Dichos líderes “se experimentarán a sí mismos como los elegidos” con lo cual engendrarán en sus seguidores “condiciones elevadas de separación entre ellos y el resto del mundo” por lo que “la humanidad se dividirá entre los hermanos y los mundanos”. Cuando logran alcanzar este nivel, “se crea el núcleo psicológico” por el cual muchos ciudadanos “preferirán la compañía de los miembros del movimiento a la del resto del mundo”, “aceptarán voluntariamente el consejo y la dirección de los adoctrinadores”, “descuidarán sus propios asuntos”, “dedicarán tiempo excesivo al servicio de la causa”, y “prestarán generosas ayudas materiales a los líderes del movimiento.”
Por lo demás, “una vez que se organiza un entorno social de este tipo, es difícil –según Voegelin– si no imposible, romperlo por persuasión”. “Que cualquier hombre de opinión contraria abra su boca para persuadirlos, ellos cierran sus oídos, sus razones no pesan, todo se responde con las palabras de Juan: ‘Nosotros somos de Dios; el que conoce a Dios, nos oye’”. Así, “son impermeables a todo argumento y tienen sus respuestas bien entrenadas. Sugiérales que son incapaces de juzgar en tales asuntos, y responderán: ‘Dios ha escogido al simple’. Muéstreles de manera convincente que están diciendo tonterías, y escuchará: ‘el propio apóstol fue tenido por loco’. Pruébeles la más mansa advertencia de disciplina, y hablarán profusamente de ‘la crueldad de los hombres sedientos de sangre’ y se colocarán en el papel de ‘inocentes perseguidos por la verdad’”. En resumen: “su actitud es psicológicamente férrea y más allá de toda ayuda humana”.

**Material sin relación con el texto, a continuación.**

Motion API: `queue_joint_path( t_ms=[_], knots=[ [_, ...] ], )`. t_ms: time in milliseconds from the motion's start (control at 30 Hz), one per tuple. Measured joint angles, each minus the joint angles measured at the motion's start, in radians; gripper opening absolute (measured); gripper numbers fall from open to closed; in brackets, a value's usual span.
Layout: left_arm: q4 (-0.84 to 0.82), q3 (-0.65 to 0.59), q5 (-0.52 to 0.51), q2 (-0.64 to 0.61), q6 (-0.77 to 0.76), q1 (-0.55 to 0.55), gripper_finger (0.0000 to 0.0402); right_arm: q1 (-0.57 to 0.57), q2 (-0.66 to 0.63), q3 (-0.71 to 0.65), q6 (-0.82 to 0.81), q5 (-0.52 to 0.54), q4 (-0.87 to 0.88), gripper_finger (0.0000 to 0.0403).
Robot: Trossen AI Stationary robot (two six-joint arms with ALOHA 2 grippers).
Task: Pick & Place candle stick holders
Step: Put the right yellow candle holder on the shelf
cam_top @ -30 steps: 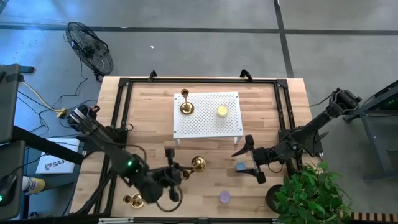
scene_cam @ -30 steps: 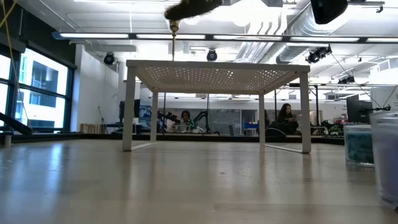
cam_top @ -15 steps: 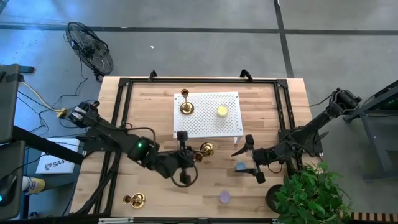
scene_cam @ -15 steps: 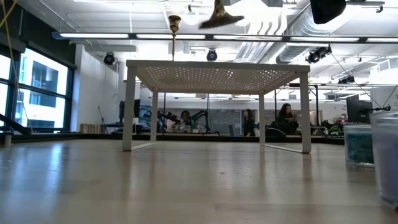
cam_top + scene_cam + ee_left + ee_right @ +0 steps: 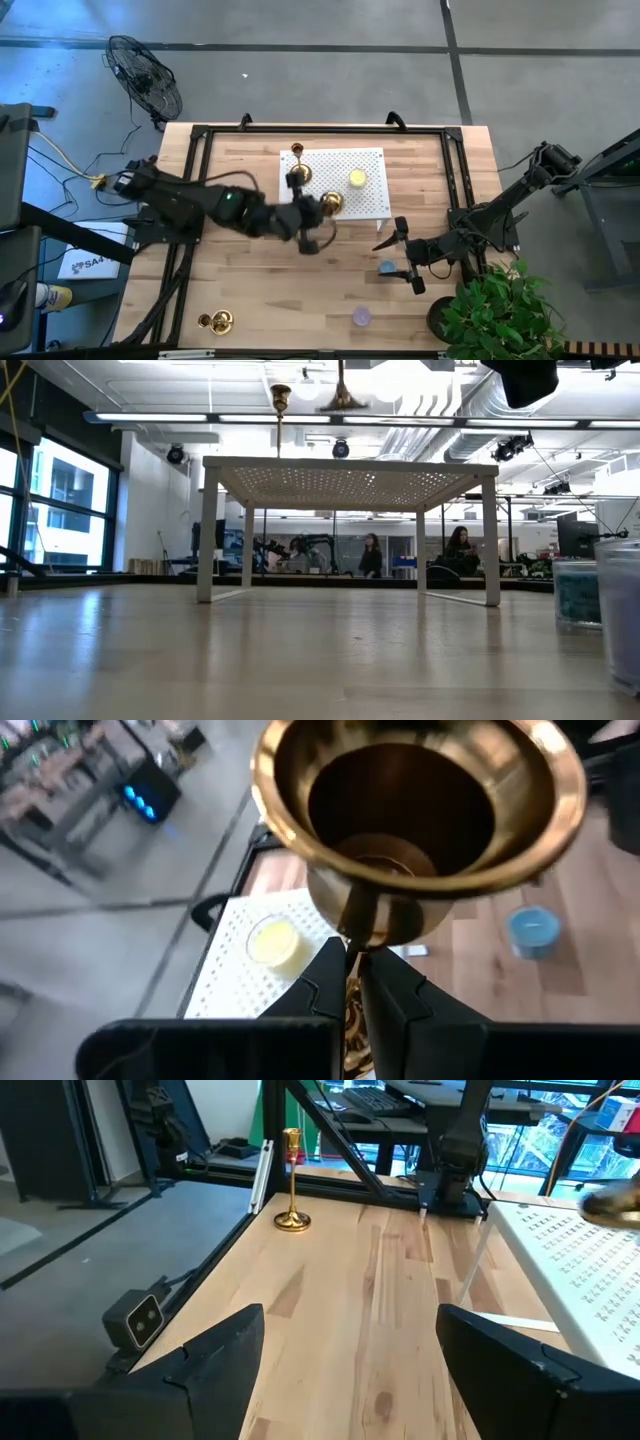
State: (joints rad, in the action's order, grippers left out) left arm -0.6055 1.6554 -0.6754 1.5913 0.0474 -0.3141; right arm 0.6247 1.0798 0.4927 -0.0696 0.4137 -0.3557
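1. The left gripper (image 5: pixel 318 212) is squeezed tight on the thin stem of a gold candle stick holder (image 5: pixel 331 203). In the left wrist view its two fingers (image 5: pixel 330 982) pinch the stem right under the wide round base (image 5: pixel 415 805).
2. That held candle stick holder hangs in the air over the front edge of the small white table (image 5: pixel 372 201), near the middle of that edge. In the low view its base (image 5: pixel 342 402) floats above the white top.
3. A second candle stick holder (image 5: pixel 299 171) stands up straight on the white table, close to its back left corner. A yellow disc (image 5: pixel 357 178) lies on the same top, toward the right. The room between them is bare.
4. A third candle stick holder (image 5: pixel 216 321) stands on the wooden table (image 5: pixel 250 280), close to its front edge on the left, well apart from everything else.
5. The right gripper (image 5: pixel 401 257) waits near the right side of the wooden table with its fingers wide apart, holding nothing. A blue disc (image 5: pixel 386 267) sits between its fingers, and a purple disc (image 5: pixel 361 316) lies near the front edge.
6. The wood in front of the white table is open.
7. A second ago the left gripper held this candle stick holder low over the front left of the wood. Now it has come up and back to the white table. The right arm has not moved.
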Motion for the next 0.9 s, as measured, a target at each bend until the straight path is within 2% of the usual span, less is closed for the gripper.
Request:
queue_joint_path(
  t_ms=[333, 900],
  knots=[
    [-0.088, 0.0, 0.21, 0.001, -0.156, 0.184, 0.0008, 0.0, 0.0, 0.0, -0.011, -0.004, -0.002, 0.0291],
    [-0.1, 0.0, 0.349, 0.001, -0.184, 0.313, 0.0008, 0.0, 0.0, 0.0, -0.012, 0.001, -0.007, 0.0291]
  ],
)
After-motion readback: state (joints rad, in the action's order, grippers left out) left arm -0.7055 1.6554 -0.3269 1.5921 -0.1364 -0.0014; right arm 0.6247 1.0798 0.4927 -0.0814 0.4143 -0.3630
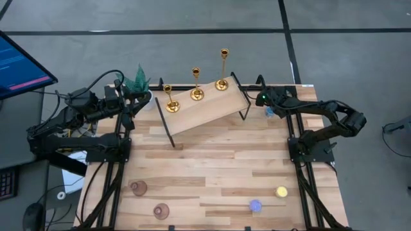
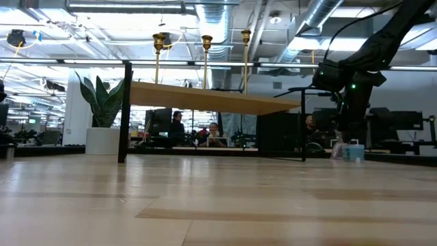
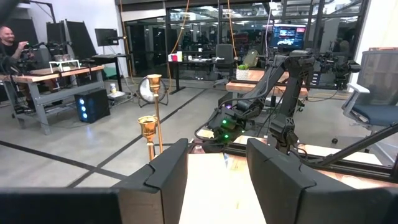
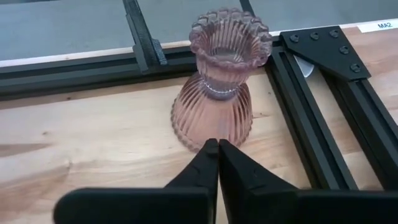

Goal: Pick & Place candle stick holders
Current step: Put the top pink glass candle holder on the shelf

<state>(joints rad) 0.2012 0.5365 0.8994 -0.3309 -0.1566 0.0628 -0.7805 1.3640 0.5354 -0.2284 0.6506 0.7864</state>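
Note:
Three gold candlesticks (image 1: 171, 99) (image 1: 196, 83) (image 1: 223, 67) stand by their round bases on a raised wooden shelf (image 1: 205, 110) at the table's far middle. Two squat pink holders (image 1: 138, 188) (image 1: 160, 210) stand near the front left. A third pink ribbed holder (image 4: 214, 81) stands upright on the table in the far right corner. My right gripper (image 4: 217, 149) is shut and empty, its tips at that holder's lower wall. My left gripper (image 3: 217, 168) is open and empty at the shelf's left end (image 1: 136, 104). My right gripper's shut fingertips (image 4: 211, 148) stand right at the foot of the pink holder's ribbed lower wall (image 4: 214, 134), coming down at a slant. I cannot tell whether they touch it. The holder stands upright on the table.
A green plant (image 1: 137, 80) stands at the far left behind my left gripper. A blue light (image 1: 255, 206) and a yellow light (image 1: 281, 191) lie near the front right. The shelf's black legs (image 2: 125, 113) stand on the table. A black frame (image 4: 329, 106) borders the table's edges.

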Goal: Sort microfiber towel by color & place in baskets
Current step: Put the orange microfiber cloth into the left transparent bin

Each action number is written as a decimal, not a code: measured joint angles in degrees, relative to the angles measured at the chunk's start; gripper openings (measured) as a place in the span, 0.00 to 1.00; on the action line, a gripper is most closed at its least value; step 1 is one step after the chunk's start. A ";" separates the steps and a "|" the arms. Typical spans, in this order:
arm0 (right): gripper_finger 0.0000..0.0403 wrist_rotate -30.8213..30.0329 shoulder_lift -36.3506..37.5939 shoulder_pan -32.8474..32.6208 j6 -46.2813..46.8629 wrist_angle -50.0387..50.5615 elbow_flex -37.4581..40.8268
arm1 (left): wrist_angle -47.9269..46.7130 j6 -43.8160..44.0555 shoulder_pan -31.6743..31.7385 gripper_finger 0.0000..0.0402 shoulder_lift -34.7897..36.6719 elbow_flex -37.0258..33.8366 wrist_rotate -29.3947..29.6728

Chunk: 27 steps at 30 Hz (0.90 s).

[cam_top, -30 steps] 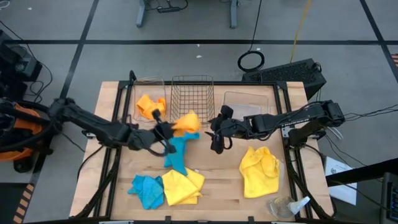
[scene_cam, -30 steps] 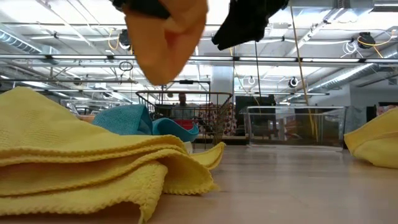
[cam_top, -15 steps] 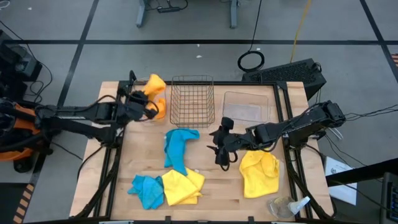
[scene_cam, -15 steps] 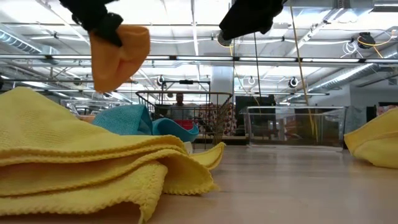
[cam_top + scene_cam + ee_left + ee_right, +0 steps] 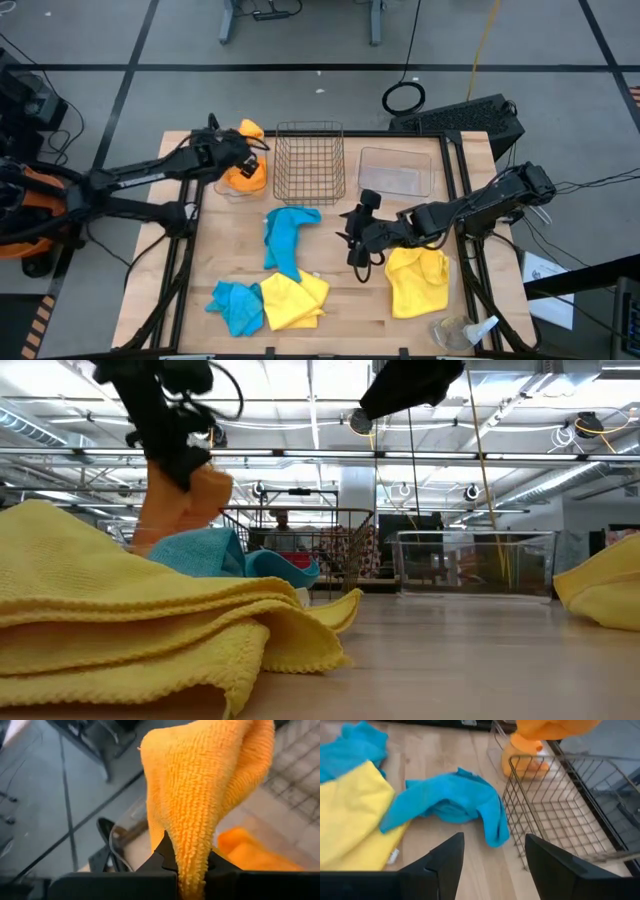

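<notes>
left gripper [image 5: 190, 865] pinching orange towel [image 5: 210, 785] | right gripper [image 5: 490, 857] spread | left tub [image 5: 232, 187] mostly hidden

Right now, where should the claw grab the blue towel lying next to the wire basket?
Probably from straight above, pinching the bunched upper end of the blue towel nearest the wire basket. There the cloth humps into folds the fingers can close on, while its lower tail lies flatter on the table. The open right claw hovers closest.

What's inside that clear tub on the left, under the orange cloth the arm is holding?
An orange towel already lies in the clear tub. The left gripper holds a second orange towel above it, hiding part of the tub's floor from view.
</notes>
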<state>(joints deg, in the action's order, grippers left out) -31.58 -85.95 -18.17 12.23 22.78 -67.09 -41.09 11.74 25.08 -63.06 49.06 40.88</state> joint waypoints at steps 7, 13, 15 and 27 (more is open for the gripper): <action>0.50 0.05 -1.27 0.00 1.87 2.01 0.02 | 0.32 0.03 5.19 0.04 -9.35 0.00 -0.17; 0.50 0.10 -2.80 0.00 2.09 1.94 0.02 | 0.40 3.72 8.96 0.05 -14.87 0.00 -0.21; 0.50 0.14 -2.92 0.00 2.07 2.21 0.02 | 0.87 4.33 9.44 0.05 -15.98 0.00 -0.33; 0.50 0.12 -2.89 0.04 2.09 2.24 0.04 | 1.82 4.71 9.22 0.36 -16.29 0.02 -1.70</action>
<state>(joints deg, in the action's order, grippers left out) -31.46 -88.84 -18.13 14.33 25.02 -67.05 -39.28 16.45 34.30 -79.34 49.08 39.18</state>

Observando en nuestro tiempo, tanto en la Argentina como en el mundo, el péndulo entre la incompetencia, la desorientación y el vacío de ideas y valores de los representantes de los partidos políticos tradicionales, y el éxito entre muchos ciudadanos de las propuestas, métodos y actitudes de líderes mesiánicos y populistas, de izquierda o de derecha, los análisis de Voegelin sorprenden por su impresionante actualidad. Ojalá ayudaran también a impulsar al lector a tomar conciencia de la necesidad de exigir como ciudadano una vuelta a los valores y a la responsabilidad a los representantes de la política convencional, evitando caer en las engañosas promesas de los falsos líderes de las religiones políticas.